Если в самом конце жизни мы распознаем сияющую пустотность, которая за пределами смерти, то не перейдем на следующий этап или в следующее бардо. Став единым целым со смертью и распознавая этот союз, мы сможем войти в бессмертный мир, который представляет собой вечное настоящее, не обусловленное прошлым или будущим. Оно за пределами времени, за пределами начала и конца. В этом состоянии нет следующего этапа. Мы познаем совершенную свободу в ситуации, в которой находимся – в новых отношениях, на новой работе, – не сравнивая ее с прошлым, не ожидая будущего, не строя ожиданий, не преувеличивая возможности, не испытывая страха или настороженности, не делая из мухи слона и не отрицая неприятные моменты.
Но обычно, как это произошло со мной, на первом этапе ясность намерений частично утрачивается. Я все еще ясно осознавал их, но из-за необходимости совершать усилия, чтобы понять, как купить чай и билеты, они больше не являлись приоритетом. Когда я планировал этот ретрит, то рассчитывал умереть для прошлой жизни за одну ночь. Это было наивно. Мне не казалось, что я живу в темноте, как гриб, но я и не присутствовал полностью ни в старой жизни, ни в новой.
Второй этап в рамках бардо этой жизни отмечен возможностью, которая отражала мои собственные перспективы. Формирование моей идентичности как странствующего йогина было в процессе; еще ничто не утвердилось полностью, но эта неопределенность воодушевляла. Период неустроенности, который характеризует этот этап – как это было и в моей нынешней ситуации, – может быть бурным или спокойным, в нем могут быть взлеты и падения, но энтузиазм не угасает, и неопределенность не гасит оптимизм. Все находится в движении, все колеблется; ничто еще не отвердело, и атмосфера напоминает сон.
Первый этап похож на умирание в конце нашей жизни или в завершении дня, когда мы засыпаем. Сама ситуация подталкивает нас к тому, чтобы все отпустить. И на следующем этапе мы вступаем в фантастический ландшафт, где переживаем зыбкость форм. Это соответствует бардо дхарматы, которое следует за умиранием. Но происходит ли этот этап до или после нашей смерти, он все равно не длится вечно. Постепенно прозрачность этих зыбких форм уменьшается, и текучая атмосфера становится более статичной. Структура обретает жесткость, и возможности сокращаются. Мне казалось, я все еще нахожусь в состоянии сна, словно парю, а не ступаю ногами по земле. Мой ум знал, что я покинул Тергар и нахожусь в Кушинагаре и что я начал странствующий ретрит. Но мое тело все еще не чувствовало, что это переходное состояние и есть мой дом.

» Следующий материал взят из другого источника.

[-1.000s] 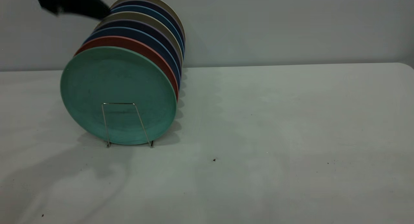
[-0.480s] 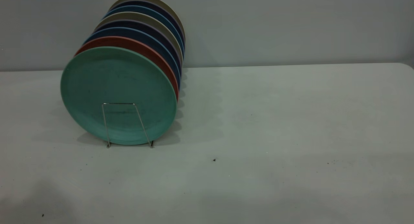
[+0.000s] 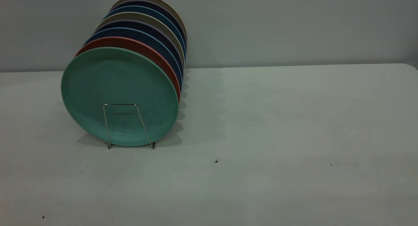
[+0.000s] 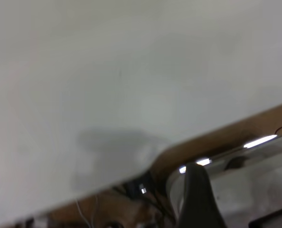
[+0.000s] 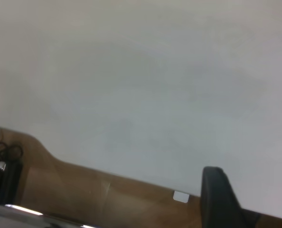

На третьем этапе полупрозрачные формы начинают напоминать наши прежние тела из плоти и крови, и прошлые склонности усиливаются. Мы оказываемся во власти повторения даже тех занятий, которые нам не нравятся и которые мы не уважаем. Маленькая ложь во спасение, призванная уладить отношения, может превратиться в обман и нечестность. В этом случае нам обычно кажется, что мы попали в ловушку. Вес кармических склонностей кажется таким же неподъемным, как скала, и мы утрачиваем доступ к искусным методам, которые могли бы освободить нас от того мира, в котором мы застряли. На самом деле, мы застряли не более, чем человек, которому сказали, что его завтра будет таким же, как сегодня, если он не пробудится. Но мы ощущаем такую беспомощность, что убеждаем себя: ничего нельзя сделать, выхода нет, мы обречены вращаться в сансаре. Но важно то, что, хотя на этом этапе и сложнее повлиять на перемены, чем на предыдущих двух, это все равно возможно.
Пожилым людям особенно непросто поверить в то, что можно изменить десятилетия укорененных шаблонов. Общественные нормы, как правило, поддерживают их в этом заблуждении. Но сейчас неврологи открыли то, что они называют нейропластичностью, – способность мозга меняться и реагировать на новые переживания в течение всей жизни. Эта информация может оказаться невероятно полезной, потому что, если мы не верим в возможность перемен, то, конечно же, не будем и пытаться.